EUCLIDEAN_DISTANCE

Returns the scalar Euclidean distance between two vector input values. It is a scalar function.

Syntax

EUCLIDEAN_DISTANCE(vector_expression, vector_expression)

Arguments

  • vector_expression: An expression that evaluates to a vector. The vector must be encoded as a blob containing packed single-precision or double-precision floating-point numbers in little-endian byte order.

Remarks

A vector can be of any length, but the input blob length must be divisible by the packed vector element size (1, 2, 4 or 8 bytes, depending on the vector element).

If the result of EUCLIDEAN_DISTANCE() is infinity, negative infinity, or not a number (NaN), NULL will be returned instead.

EUCLIDEAN_DISTANCE(v1, v2) is computationally equivalent to SQRT(DOT_PRODUCT(VECTOR_SUB(v1, v2), VECTOR_SUB(v1, v2))).
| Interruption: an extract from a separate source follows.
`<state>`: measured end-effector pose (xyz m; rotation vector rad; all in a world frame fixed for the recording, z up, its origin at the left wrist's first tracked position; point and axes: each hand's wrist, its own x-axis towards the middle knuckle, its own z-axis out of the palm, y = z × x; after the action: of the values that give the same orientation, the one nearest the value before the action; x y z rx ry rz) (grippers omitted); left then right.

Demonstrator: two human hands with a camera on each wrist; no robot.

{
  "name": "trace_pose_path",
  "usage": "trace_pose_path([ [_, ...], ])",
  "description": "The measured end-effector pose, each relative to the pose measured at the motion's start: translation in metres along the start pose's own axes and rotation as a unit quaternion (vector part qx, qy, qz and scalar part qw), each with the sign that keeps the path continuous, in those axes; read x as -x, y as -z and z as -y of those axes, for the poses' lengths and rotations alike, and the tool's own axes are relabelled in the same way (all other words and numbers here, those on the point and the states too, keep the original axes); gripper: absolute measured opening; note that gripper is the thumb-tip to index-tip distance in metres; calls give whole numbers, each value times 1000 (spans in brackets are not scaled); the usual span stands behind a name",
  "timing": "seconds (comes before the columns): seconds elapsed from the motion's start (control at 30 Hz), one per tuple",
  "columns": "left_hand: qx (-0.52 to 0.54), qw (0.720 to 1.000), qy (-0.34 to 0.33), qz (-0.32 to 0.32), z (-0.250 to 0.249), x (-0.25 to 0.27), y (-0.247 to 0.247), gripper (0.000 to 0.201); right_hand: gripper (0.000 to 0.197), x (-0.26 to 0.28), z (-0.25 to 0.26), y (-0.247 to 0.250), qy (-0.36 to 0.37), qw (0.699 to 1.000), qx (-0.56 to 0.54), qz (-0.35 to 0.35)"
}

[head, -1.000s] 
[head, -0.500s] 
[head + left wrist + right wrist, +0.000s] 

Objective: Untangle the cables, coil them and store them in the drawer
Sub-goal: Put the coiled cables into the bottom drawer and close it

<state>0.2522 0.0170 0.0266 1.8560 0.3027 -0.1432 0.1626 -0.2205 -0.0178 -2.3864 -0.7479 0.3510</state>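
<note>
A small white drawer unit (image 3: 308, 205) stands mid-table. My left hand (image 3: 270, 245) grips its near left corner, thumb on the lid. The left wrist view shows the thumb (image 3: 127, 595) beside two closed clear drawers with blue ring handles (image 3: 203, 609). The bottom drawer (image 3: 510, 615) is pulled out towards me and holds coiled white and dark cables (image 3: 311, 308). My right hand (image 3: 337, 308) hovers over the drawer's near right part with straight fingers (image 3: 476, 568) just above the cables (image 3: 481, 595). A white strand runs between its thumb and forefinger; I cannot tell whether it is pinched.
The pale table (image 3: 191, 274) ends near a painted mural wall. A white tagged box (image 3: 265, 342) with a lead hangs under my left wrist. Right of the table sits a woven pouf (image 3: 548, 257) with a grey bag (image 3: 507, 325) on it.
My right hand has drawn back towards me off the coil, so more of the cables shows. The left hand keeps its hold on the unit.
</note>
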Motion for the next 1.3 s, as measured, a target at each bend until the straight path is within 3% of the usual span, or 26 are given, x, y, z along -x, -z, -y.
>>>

However, the EUCLIDEAN_DISTANCE() function is more efficient than the latter.

You can specify the datatype of the vector elements in which this operation is performed on the vector by adding a suffix to the function. Omitting the suffix from the function is equivalent to suffixing it with _F32. All operations are done using the specified datatype. The following table lists the suffixes and their datatype.

Suffix

Datatype

_I8

8-bit signed integer

_I16

16-bit signed integer

_I32

32-bit signed integer

_I64

64-bit signed integer

_F32

32-bit floating-point number (IEEE standard format)

_F64

64-bit floating-point number (IEEE standard format)

Examples

Example: SELECT Using EUCLIDEAN_DISTANCE() on Existing Rows

The following example executes EUCLIDEAN_DISTANCE() on two rows containing vectors. The HEX() built-in function is also used to return a readable form of the binary output.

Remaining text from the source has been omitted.